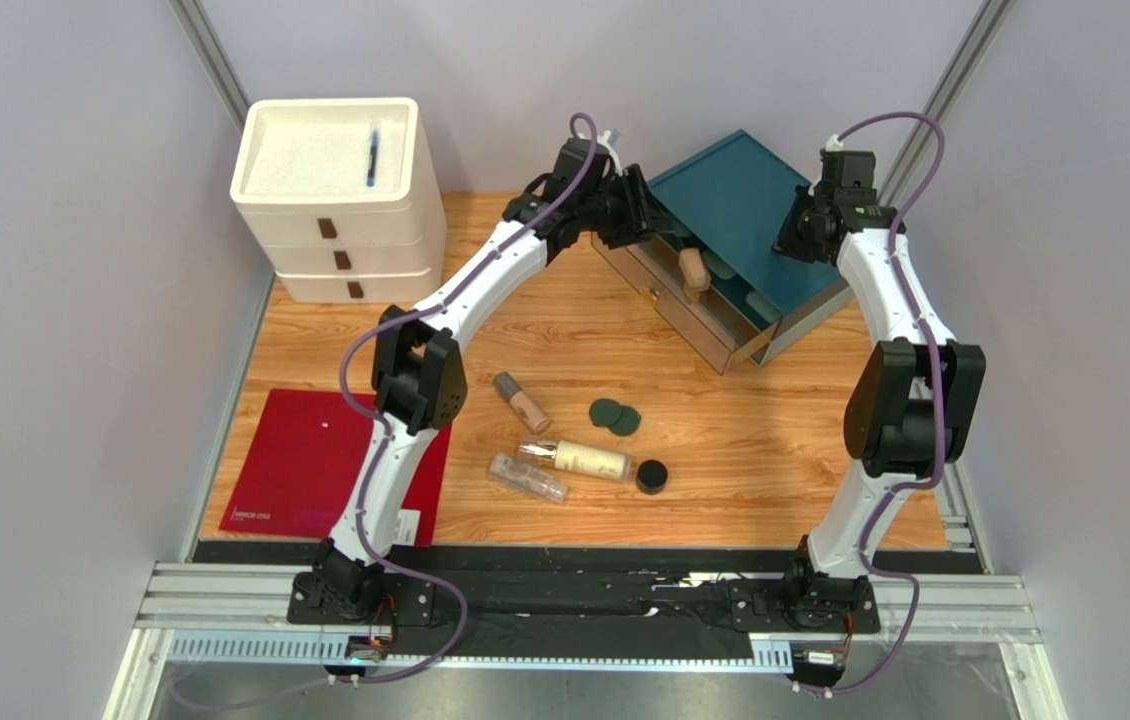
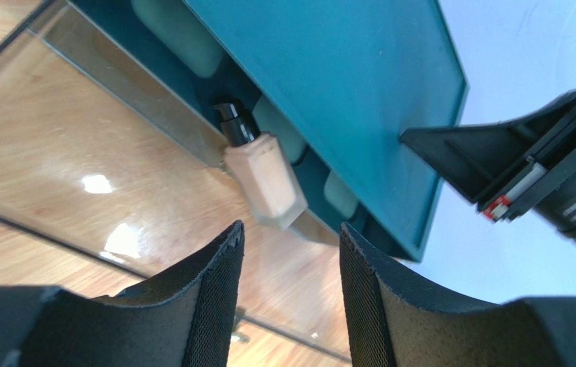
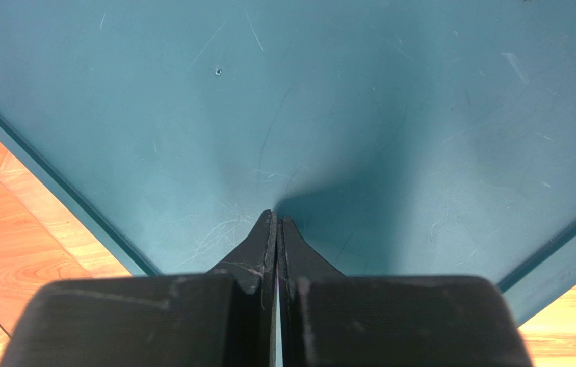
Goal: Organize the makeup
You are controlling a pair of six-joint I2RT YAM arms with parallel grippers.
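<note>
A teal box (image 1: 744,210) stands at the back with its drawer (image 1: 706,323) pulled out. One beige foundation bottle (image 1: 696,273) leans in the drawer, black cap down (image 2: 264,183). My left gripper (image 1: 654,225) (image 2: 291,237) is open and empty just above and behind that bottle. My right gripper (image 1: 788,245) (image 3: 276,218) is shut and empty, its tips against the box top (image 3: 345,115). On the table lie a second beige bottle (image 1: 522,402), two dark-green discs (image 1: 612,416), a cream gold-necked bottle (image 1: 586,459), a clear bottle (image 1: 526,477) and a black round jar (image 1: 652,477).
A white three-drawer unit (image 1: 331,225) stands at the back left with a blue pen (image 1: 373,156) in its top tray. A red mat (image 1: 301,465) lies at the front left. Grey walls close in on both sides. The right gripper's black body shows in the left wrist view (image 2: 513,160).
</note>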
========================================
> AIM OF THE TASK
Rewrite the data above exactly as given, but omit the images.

> REPLY TO THE EXERCISE
Goal: Organize the makeup
You are controlling a pair of six-joint I2RT YAM arms with parallel grippers.
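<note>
A teal box (image 1: 744,210) stands at the back with its drawer (image 1: 706,323) pulled out. One beige foundation bottle (image 1: 696,273) leans in the drawer, black cap down (image 2: 264,183). My left gripper (image 1: 654,225) (image 2: 291,237) is open and empty just above and behind that bottle. My right gripper (image 1: 788,245) (image 3: 276,218) is shut and empty, its tips against the box top (image 3: 345,115). On the table lie a second beige bottle (image 1: 522,402), two dark-green discs (image 1: 612,416), a cream gold-necked bottle (image 1: 586,459), a clear bottle (image 1: 526,477) and a black round jar (image 1: 652,477).
A white three-drawer unit (image 1: 331,225) stands at the back left with a blue pen (image 1: 373,156) in its top tray. A red mat (image 1: 301,465) lies at the front left. Grey walls close in on both sides. The right gripper's black body shows in the left wrist view (image 2: 513,160).
</note>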

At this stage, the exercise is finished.